Task to carry out
Please take the lines from the one holding "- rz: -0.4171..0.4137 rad" through the one holding "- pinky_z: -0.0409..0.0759" in the data below and copy them exactly.
====== Working data
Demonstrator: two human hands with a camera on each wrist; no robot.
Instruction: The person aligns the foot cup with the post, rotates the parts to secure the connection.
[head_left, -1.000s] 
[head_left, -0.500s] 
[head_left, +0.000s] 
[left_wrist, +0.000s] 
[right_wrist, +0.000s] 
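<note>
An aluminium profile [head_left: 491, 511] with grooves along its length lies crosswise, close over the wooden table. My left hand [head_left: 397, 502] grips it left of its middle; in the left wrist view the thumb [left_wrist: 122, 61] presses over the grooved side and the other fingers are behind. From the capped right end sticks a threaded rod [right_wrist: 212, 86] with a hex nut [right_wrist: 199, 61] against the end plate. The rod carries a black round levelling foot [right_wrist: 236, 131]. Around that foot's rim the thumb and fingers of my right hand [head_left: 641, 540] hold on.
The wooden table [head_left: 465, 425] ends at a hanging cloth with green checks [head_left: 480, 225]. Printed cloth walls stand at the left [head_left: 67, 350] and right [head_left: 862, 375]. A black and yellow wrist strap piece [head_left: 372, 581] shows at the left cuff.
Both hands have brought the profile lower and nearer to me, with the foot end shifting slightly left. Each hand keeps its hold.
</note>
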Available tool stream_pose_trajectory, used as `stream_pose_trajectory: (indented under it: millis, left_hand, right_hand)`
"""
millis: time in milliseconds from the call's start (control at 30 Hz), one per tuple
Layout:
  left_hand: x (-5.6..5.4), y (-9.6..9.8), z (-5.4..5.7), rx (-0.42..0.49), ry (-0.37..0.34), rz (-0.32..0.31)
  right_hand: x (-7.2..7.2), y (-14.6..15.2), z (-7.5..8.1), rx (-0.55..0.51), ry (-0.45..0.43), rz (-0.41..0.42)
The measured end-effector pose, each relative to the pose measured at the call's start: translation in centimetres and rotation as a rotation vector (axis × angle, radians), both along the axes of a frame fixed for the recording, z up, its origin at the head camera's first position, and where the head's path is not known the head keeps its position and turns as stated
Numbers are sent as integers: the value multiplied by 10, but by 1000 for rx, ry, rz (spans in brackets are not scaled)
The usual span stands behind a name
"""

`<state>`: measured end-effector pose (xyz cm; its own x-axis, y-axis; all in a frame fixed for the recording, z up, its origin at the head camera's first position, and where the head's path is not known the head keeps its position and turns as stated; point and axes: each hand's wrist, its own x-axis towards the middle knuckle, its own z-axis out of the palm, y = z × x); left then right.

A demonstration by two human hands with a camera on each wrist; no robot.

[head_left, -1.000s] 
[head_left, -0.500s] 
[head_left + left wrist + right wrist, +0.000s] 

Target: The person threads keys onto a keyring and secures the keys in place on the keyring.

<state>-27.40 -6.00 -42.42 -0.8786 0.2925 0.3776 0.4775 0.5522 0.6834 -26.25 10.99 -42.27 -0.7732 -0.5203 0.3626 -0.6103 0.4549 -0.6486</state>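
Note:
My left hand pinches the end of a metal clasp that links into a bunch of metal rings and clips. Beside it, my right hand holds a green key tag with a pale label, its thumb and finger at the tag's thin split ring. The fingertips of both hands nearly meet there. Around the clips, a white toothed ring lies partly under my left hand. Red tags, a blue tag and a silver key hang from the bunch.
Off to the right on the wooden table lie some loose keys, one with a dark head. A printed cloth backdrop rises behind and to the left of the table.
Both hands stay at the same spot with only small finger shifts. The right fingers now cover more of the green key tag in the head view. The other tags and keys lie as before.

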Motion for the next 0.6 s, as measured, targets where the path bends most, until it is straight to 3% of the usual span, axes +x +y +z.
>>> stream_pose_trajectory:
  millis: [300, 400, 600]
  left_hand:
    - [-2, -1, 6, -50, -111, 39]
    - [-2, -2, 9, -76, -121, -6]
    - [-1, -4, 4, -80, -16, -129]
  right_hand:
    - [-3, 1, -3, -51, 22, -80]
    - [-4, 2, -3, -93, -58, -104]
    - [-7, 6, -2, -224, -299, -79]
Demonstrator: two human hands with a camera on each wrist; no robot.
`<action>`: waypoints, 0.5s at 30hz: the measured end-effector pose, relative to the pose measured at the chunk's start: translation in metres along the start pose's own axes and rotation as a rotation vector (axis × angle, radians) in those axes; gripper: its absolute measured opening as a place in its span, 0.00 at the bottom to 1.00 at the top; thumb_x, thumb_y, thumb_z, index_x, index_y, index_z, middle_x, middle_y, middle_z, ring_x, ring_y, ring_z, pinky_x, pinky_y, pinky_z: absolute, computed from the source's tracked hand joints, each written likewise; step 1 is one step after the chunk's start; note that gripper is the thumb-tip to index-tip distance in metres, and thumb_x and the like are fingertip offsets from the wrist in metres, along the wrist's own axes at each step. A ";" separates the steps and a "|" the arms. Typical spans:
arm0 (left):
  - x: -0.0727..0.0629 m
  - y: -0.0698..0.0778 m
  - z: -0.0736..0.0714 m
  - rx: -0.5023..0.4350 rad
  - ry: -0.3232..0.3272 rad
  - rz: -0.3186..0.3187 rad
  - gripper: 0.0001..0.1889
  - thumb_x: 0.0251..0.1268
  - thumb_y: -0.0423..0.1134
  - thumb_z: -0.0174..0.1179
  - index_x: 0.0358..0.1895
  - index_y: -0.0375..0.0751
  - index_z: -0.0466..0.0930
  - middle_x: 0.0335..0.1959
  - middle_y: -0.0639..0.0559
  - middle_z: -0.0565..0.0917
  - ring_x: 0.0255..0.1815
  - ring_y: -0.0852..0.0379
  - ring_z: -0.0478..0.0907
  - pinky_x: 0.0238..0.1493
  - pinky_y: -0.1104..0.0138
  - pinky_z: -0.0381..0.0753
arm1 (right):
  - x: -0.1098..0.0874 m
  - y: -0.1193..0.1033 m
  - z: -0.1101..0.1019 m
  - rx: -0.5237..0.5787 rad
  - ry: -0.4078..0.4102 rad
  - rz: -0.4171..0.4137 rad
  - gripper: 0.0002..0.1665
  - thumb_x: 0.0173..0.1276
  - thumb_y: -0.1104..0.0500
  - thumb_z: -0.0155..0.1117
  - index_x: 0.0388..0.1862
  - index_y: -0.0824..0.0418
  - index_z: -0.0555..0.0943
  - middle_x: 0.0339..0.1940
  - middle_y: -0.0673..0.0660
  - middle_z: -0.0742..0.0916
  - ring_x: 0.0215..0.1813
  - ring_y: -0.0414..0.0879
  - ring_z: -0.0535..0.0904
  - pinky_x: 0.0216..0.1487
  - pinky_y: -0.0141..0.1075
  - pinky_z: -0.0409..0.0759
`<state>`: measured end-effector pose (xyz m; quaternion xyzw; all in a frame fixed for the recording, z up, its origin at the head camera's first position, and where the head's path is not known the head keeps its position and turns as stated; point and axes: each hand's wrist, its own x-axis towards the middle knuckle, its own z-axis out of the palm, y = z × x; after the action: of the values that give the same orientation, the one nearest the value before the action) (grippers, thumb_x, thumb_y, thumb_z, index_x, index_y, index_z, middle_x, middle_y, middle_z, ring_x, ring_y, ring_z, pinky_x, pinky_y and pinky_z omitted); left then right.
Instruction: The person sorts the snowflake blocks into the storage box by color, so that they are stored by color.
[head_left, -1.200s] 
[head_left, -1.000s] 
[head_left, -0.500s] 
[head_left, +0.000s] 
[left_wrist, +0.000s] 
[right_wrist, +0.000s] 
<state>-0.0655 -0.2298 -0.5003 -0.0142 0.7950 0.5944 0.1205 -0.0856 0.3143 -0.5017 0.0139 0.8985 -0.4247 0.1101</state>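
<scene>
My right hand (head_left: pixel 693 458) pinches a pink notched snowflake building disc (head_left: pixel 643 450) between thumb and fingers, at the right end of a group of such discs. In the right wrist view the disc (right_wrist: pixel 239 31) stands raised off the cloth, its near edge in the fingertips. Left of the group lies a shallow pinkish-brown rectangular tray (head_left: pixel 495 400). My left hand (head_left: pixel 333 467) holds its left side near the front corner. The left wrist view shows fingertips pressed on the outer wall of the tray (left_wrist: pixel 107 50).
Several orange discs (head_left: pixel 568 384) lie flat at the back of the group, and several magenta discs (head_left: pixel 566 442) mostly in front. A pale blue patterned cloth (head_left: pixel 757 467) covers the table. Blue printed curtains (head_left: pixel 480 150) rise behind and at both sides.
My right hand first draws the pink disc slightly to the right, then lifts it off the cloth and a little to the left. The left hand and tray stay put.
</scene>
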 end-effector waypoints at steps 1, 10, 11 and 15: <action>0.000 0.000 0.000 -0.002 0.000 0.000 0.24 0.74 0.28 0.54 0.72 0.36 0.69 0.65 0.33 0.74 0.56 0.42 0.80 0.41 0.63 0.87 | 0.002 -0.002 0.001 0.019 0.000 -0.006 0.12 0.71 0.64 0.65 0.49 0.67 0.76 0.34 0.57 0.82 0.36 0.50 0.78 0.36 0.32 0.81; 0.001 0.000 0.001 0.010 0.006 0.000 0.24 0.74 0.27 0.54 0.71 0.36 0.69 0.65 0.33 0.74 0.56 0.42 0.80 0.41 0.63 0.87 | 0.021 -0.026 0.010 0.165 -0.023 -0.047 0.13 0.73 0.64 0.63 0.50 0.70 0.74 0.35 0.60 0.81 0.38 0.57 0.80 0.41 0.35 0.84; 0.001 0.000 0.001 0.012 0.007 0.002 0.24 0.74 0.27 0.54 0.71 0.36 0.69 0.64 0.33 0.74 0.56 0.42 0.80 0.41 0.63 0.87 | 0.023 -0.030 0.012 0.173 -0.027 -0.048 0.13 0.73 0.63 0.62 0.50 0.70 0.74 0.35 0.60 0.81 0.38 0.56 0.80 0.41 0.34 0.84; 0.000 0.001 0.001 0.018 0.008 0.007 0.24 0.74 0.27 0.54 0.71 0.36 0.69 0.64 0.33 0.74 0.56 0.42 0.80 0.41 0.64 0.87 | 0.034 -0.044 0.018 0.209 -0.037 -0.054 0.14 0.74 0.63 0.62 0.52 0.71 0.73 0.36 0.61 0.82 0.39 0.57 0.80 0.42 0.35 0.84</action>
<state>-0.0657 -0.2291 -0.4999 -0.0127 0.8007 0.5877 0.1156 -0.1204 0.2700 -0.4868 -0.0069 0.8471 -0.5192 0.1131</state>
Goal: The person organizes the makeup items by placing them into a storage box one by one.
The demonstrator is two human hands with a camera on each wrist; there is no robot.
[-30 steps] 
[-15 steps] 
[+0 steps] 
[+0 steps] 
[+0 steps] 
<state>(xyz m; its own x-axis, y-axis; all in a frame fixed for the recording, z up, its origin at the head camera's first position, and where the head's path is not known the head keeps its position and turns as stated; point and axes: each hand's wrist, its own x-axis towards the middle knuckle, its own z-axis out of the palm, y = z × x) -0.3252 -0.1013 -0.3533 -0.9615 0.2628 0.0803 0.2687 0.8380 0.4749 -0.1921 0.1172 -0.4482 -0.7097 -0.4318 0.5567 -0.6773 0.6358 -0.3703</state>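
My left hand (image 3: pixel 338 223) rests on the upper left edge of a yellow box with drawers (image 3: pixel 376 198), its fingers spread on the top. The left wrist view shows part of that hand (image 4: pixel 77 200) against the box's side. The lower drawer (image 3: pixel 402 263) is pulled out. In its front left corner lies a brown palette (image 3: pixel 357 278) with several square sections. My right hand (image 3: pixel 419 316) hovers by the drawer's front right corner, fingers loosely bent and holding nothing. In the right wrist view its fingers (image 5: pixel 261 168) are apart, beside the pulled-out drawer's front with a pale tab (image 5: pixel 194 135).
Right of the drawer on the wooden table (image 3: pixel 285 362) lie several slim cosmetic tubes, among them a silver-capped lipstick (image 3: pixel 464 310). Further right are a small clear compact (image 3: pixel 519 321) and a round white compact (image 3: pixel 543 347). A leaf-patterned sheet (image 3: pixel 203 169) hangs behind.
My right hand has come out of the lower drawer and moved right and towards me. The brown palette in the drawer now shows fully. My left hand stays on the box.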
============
Task response
  - rz: -0.4171..0.4137 rad
  - gripper: 0.0002..0.1665
  - thumb_x: 0.0173..0.1276
  - thumb_y: -0.1104..0.0500
  - thumb_z: -0.0155..0.1117
  - index_x: 0.0388..0.1862
  - index_y: -0.0824..0.0418
  - index_z: -0.0555..0.0943
  - middle_x: 0.0339..0.1940
  - middle_y: -0.0673..0.0660
  - middle_z: -0.0742..0.0916
  - ring_x: 0.0215..0.1813
  - ring_y: -0.0414..0.0879
  - ring_z: -0.0535..0.0904
  - pinky_x: 0.0216..0.1487
  - pinky_y: -0.0141..0.1075
  - pinky_z: -0.0409..0.0759

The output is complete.